• **What to do**
Among the lines below, return each one that contains the word "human".

Records from a data collection
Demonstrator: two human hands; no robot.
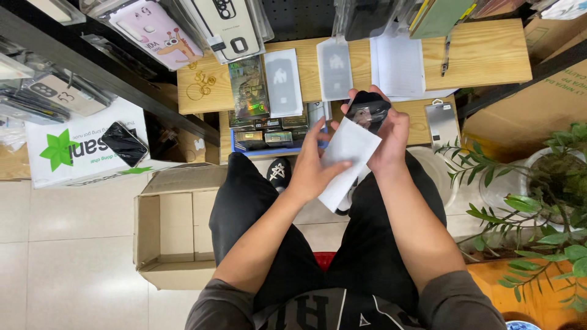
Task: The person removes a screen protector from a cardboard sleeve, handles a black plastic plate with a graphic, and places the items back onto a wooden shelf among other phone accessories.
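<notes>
I note my right hand (391,137) grasping a black phone case (367,110) above my lap, short of the wooden shelf (489,52) front edge. My left hand (312,168) pinches a white sleeve (348,159) just beneath it; open floor (73,256) lies left.

Between the 2 knees the floor (79,244) shows only a narrow bare strip. To the left, an open cardboard box (174,235) stands against the left thigh, with clear tile beyond it. Ahead, the low wooden table (489,52) is crowded with flat packets (282,82) and stacked small boxes (266,131), bare only at its right end. Hanging phone cases (156,30) overhang its left part. On the right, potted plants (538,189) spread leaves toward the right arm.
</notes>
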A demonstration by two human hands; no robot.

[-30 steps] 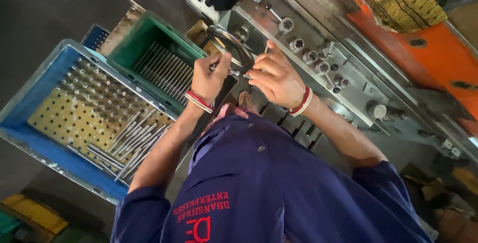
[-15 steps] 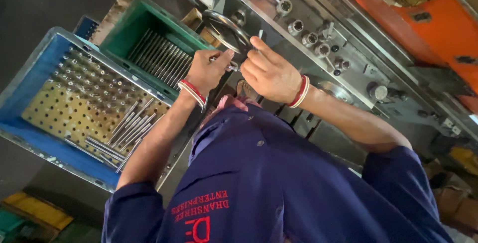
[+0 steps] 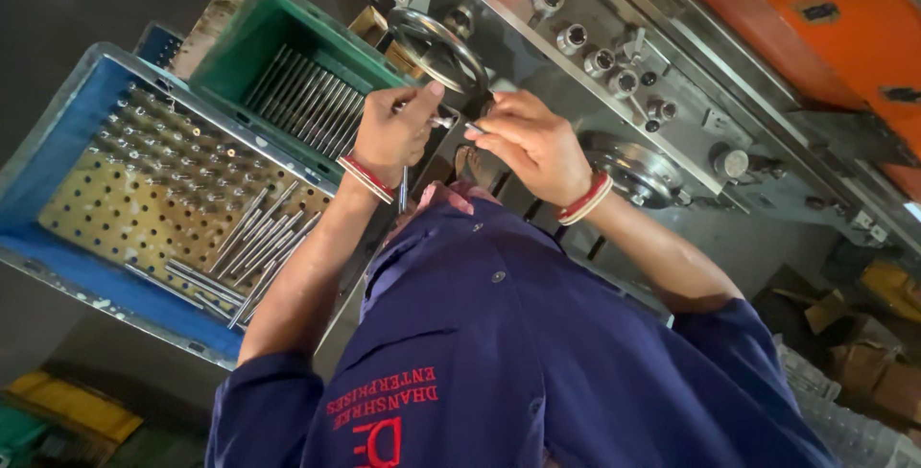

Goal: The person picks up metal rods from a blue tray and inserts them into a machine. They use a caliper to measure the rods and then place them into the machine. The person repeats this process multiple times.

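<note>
Head view, looking down over the person's own dark blue work shirt [image 3: 537,353]. The left hand [image 3: 391,132] is clenched around a thin metal rod [image 3: 403,188], whose lower end hangs below the palm beside the wrist; the thumb and forefinger pinch a small bright tip at the top. The right hand [image 3: 532,142] is curled, its fingertips nipping a small silvery piece [image 3: 474,128] just beside the left thumb; what that piece is cannot be told. Both wrists carry red and white bangles. The hands meet in front of a steel handwheel [image 3: 436,46] on a grey machine [image 3: 614,94], whose sloping face bears round knobs and short levers.

Progress, as judged from the layout: the blue crate [image 3: 58,142] holds a yellowish perforated board with many upright pins seated in its holes, mostly toward its far side, while a loose bundle of smooth grey rods [image 3: 254,243] lies flat on its near part. The green crate [image 3: 278,46] behind it holds a neat row of similar rods [image 3: 307,104]. A good share appears sorted, with the loose bundle not yet placed and one rod in hand.

Materials: the rods are slim, straight, polished steel; the crates are ribbed moulded plastic; the machine is dull, worn painted metal, with an orange panel [image 3: 815,36] beyond.
</note>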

• **Task solution**
Demonstrator: two human hands; no robot.
A demonstration by two human hands; no robot.

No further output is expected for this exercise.